▸ **The problem**
The response must contain every line below in which "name" appears.

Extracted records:

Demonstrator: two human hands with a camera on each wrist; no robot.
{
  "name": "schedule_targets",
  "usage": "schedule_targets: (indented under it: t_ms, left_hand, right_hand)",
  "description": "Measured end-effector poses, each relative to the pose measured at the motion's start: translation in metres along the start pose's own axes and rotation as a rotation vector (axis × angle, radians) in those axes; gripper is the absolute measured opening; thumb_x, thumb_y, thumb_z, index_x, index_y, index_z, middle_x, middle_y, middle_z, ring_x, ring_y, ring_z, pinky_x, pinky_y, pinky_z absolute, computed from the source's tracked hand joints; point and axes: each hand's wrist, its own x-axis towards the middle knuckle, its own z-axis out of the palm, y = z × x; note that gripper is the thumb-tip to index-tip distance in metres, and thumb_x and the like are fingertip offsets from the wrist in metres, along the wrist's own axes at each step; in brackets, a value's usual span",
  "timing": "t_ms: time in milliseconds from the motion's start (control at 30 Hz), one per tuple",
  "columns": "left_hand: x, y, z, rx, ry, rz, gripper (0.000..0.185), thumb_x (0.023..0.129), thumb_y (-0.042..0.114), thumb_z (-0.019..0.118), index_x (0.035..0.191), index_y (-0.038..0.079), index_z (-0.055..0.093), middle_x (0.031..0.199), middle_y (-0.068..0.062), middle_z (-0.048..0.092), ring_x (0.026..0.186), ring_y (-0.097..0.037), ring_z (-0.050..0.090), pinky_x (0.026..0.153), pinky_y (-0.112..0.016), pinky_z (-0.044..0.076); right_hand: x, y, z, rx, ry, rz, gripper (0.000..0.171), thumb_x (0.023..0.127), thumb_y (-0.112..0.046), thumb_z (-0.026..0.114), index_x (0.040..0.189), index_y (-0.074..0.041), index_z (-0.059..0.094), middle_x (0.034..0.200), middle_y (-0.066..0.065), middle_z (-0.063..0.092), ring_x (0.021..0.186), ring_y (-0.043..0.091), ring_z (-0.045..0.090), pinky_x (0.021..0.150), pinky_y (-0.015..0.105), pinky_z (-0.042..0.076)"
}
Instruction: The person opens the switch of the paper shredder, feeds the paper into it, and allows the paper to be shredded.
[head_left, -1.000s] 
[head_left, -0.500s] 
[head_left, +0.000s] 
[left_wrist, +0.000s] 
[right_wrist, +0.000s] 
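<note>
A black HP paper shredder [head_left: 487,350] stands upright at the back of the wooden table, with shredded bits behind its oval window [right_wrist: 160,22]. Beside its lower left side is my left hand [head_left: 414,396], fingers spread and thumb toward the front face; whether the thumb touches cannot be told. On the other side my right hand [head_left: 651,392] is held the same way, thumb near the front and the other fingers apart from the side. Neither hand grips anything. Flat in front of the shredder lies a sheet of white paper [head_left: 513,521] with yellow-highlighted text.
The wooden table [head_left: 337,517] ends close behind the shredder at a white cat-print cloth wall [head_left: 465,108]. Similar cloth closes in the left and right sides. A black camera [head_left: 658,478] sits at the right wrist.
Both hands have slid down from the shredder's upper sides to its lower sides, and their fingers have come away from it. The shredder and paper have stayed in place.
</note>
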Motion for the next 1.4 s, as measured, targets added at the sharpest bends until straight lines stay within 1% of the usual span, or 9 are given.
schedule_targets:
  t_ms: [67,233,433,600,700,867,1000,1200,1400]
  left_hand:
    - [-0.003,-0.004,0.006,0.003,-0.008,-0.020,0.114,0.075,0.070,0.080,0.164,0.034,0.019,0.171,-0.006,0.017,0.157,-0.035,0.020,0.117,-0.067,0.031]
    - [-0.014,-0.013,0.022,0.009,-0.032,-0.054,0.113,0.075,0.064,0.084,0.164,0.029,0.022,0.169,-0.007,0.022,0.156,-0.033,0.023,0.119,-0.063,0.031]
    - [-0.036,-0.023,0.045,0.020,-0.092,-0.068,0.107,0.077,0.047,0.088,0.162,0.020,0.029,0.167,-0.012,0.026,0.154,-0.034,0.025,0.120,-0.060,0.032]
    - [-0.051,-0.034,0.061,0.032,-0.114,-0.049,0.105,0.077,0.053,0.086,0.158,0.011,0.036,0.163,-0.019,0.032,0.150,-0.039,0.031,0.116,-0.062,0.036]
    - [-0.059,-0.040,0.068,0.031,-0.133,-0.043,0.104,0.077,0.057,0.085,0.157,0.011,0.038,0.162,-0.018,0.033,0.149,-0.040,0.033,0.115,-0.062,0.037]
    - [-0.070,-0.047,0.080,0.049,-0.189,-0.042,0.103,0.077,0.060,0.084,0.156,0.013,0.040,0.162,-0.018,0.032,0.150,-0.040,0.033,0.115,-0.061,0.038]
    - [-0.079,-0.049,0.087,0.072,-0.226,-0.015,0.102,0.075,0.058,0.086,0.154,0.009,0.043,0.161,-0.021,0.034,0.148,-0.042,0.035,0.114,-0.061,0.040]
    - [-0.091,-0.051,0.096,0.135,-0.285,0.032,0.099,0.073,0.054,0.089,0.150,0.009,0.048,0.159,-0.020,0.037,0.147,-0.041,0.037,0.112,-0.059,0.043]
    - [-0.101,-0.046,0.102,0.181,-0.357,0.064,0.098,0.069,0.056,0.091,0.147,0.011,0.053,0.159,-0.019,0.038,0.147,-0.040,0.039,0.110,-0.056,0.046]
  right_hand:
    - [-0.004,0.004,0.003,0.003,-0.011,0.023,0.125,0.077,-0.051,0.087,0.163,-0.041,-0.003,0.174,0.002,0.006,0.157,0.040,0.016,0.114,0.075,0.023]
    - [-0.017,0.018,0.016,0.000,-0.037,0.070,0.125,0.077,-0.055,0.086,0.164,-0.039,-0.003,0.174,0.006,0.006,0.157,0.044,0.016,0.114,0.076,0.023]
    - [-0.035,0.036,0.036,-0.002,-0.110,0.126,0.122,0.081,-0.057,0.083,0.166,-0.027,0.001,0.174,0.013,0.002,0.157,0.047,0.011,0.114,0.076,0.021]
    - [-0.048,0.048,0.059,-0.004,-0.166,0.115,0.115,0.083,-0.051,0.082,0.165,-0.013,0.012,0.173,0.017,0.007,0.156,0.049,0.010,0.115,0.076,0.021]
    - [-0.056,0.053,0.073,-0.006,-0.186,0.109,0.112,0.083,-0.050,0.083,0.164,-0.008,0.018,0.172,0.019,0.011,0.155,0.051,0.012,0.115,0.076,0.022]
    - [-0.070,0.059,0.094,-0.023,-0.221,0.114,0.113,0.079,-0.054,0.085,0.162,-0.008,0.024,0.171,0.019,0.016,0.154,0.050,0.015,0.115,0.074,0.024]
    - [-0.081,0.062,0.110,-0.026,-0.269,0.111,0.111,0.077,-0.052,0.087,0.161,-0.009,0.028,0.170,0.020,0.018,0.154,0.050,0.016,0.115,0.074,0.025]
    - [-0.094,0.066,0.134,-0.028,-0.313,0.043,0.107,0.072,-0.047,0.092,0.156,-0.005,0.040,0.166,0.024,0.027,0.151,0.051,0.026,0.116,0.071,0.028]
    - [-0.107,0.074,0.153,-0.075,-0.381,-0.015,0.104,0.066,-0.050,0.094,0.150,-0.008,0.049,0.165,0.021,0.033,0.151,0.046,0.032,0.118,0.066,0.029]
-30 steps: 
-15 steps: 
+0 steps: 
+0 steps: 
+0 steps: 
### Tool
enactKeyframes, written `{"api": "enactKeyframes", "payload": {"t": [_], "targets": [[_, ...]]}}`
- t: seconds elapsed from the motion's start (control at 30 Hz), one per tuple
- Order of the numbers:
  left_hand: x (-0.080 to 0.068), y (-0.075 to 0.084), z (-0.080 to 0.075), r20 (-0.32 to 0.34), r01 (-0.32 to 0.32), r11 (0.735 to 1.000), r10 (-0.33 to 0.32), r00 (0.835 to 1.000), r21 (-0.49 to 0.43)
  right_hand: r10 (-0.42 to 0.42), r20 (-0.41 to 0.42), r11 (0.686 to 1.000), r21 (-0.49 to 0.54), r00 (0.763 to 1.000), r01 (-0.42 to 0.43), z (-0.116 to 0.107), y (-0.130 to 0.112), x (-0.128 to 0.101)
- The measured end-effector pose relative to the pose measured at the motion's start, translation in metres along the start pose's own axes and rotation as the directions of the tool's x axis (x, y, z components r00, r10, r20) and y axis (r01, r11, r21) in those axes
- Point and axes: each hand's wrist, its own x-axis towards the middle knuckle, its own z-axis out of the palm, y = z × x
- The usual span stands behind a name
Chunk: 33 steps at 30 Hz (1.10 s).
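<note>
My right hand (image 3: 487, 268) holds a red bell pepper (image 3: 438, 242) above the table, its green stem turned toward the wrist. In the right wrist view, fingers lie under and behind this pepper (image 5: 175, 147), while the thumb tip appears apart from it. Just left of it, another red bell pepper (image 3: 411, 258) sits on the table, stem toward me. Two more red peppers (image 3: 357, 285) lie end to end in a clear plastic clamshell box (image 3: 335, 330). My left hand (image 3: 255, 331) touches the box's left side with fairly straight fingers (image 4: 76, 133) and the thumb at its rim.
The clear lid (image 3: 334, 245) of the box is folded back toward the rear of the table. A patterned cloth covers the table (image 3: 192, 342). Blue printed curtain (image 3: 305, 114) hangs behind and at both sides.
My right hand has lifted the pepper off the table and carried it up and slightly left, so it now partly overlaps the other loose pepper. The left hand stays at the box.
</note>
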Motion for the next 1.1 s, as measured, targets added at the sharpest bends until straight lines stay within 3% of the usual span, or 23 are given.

▸ **Expected output**
  "name": "schedule_targets",
- The usual span stands behind a name

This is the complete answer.